**PROBLEM**
All that should be output is the block of lines below from the line with "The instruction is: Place" to the line with "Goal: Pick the", both included, exactly as written.

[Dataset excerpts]
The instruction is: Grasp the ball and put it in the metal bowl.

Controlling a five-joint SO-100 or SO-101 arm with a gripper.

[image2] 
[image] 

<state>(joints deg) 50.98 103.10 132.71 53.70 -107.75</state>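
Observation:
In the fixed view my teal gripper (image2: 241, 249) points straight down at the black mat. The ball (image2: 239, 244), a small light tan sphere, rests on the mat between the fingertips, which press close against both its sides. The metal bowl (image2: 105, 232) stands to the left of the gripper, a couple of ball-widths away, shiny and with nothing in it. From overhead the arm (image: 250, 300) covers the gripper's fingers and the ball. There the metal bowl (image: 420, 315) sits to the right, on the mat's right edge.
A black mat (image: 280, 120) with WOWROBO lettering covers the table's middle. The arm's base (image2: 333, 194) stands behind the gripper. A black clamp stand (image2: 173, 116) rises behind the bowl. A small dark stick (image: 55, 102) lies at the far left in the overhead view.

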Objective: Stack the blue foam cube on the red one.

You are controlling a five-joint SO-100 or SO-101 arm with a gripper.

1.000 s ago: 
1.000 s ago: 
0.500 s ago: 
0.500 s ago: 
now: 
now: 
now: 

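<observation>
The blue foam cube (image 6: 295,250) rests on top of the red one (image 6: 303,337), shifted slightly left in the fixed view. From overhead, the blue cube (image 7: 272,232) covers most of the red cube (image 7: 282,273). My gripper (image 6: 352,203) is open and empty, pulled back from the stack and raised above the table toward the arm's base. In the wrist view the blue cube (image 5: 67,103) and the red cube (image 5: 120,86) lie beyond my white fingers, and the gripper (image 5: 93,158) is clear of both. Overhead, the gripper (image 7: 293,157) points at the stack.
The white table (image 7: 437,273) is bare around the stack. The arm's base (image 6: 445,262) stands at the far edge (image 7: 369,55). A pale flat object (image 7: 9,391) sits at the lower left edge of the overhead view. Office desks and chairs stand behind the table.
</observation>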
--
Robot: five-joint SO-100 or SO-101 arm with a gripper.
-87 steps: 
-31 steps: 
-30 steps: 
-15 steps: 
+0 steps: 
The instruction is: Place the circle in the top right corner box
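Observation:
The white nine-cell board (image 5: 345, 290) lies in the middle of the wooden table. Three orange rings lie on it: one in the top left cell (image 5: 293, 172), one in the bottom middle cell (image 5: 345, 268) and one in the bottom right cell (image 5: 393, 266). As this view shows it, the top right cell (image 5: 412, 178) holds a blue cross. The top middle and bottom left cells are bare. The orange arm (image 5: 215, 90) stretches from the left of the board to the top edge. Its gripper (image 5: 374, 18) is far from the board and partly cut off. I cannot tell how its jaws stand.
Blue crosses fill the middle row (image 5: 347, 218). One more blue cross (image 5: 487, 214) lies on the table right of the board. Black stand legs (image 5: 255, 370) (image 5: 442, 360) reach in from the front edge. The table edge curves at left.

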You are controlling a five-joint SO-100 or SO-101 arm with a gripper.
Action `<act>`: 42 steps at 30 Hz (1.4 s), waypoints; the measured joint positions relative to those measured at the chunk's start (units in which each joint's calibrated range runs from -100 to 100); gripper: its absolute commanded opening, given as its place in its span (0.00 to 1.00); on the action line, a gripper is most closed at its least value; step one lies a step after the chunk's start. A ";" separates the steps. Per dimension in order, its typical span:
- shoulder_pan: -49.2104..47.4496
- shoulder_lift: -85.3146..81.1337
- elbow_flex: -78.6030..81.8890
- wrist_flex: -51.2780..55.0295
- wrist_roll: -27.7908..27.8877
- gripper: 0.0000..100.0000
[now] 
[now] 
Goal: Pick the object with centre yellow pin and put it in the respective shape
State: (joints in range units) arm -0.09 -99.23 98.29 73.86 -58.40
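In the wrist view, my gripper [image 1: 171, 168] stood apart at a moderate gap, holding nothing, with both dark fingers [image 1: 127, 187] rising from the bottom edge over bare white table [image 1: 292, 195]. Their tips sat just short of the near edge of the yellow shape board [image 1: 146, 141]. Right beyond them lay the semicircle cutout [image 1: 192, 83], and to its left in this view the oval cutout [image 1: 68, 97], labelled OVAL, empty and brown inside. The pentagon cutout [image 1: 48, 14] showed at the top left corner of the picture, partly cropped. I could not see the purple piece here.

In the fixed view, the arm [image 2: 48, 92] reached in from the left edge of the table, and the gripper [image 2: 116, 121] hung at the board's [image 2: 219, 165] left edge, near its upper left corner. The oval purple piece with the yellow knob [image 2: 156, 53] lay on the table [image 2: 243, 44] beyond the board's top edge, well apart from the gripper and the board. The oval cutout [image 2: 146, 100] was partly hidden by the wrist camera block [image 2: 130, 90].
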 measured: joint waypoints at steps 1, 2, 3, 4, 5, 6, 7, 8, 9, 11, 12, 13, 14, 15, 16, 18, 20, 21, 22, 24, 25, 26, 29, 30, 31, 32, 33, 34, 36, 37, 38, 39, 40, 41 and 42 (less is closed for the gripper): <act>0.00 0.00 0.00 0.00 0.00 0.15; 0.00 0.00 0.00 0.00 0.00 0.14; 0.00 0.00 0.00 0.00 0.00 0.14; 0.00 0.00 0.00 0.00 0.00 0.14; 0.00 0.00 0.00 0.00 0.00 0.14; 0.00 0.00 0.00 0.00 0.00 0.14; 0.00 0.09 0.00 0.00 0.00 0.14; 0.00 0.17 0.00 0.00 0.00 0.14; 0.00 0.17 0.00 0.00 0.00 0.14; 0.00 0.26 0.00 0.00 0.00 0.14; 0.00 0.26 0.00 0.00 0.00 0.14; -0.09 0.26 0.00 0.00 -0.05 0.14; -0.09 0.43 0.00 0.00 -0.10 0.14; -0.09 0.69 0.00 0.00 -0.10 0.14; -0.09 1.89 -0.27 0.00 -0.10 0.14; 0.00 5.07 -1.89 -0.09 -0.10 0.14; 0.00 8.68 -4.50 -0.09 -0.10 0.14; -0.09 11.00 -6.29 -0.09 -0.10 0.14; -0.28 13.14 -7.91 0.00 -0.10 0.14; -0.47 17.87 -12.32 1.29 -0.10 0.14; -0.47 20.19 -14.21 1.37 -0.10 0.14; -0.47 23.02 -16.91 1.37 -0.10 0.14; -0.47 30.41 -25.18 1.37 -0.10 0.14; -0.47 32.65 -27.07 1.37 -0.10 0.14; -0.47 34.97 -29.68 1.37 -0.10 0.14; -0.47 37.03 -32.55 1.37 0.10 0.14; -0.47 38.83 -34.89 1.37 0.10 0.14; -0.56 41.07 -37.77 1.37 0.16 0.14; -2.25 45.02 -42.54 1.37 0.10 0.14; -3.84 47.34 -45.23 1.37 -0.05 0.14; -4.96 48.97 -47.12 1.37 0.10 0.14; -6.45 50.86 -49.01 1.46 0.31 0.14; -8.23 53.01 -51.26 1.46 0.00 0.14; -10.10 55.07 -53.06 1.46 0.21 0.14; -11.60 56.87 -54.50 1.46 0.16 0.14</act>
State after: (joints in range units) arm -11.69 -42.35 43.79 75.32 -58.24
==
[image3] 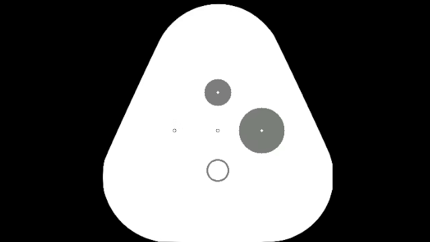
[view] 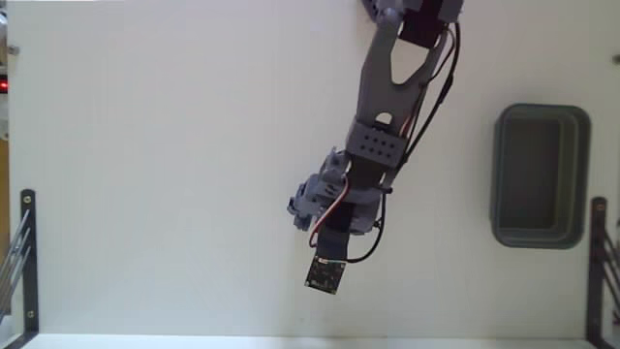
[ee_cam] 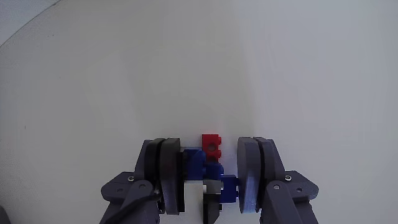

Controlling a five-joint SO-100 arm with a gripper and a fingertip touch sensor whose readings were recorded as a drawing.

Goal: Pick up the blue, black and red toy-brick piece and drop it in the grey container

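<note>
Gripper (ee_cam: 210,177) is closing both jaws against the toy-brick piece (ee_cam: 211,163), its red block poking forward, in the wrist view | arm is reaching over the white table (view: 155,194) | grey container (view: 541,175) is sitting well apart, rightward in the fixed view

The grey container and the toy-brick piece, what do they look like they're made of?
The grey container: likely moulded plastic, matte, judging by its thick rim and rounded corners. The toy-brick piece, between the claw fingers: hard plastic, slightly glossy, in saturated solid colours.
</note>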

**TASK ANSWER**
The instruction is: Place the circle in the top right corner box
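Observation:
The white nine-cell board (image 5: 345, 290) lies in the middle of the wooden table. Three orange rings lie on it: one in the top left cell (image 5: 293, 172), one in the bottom middle cell (image 5: 345, 268) and one in the bottom right cell (image 5: 393, 266). As this view shows it, the top right cell (image 5: 412, 178) holds a blue cross. The top middle and bottom left cells are bare. The orange arm (image 5: 215, 90) stretches from the left of the board to the top edge. Its gripper (image 5: 374, 18) is far from the board and partly cut off. I cannot tell how its jaws stand.
Blue crosses fill the middle row (image 5: 347, 218). One more blue cross (image 5: 487, 214) lies on the table right of the board. Black stand legs (image 5: 255, 370) (image 5: 442, 360) reach in from the front edge. The table edge curves at left.
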
You are controlling a five-joint SO-100 or SO-101 arm with a gripper.
Action `<act>`: 42 steps at 30 Hz (1.4 s), waypoints; the measured joint positions relative to those measured at the chunk's start (units in which each joint's calibrated range runs from -100 to 100); gripper: its absolute commanded opening, given as its place in its span (0.00 to 1.00); on the action line, a gripper is most closed at its least value; step one lies a step after the chunk's start. A ";" separates the steps. Per dimension in order, its typical span:
- shoulder_pan: -49.2104..47.4496
- shoulder_lift: -85.3146..81.1337
- elbow_flex: -78.6030..81.8890
- wrist_flex: -51.2780..55.0295
- wrist_roll: -27.7908..27.8877
- gripper: 0.0000..100.0000
[now] 
[now] 
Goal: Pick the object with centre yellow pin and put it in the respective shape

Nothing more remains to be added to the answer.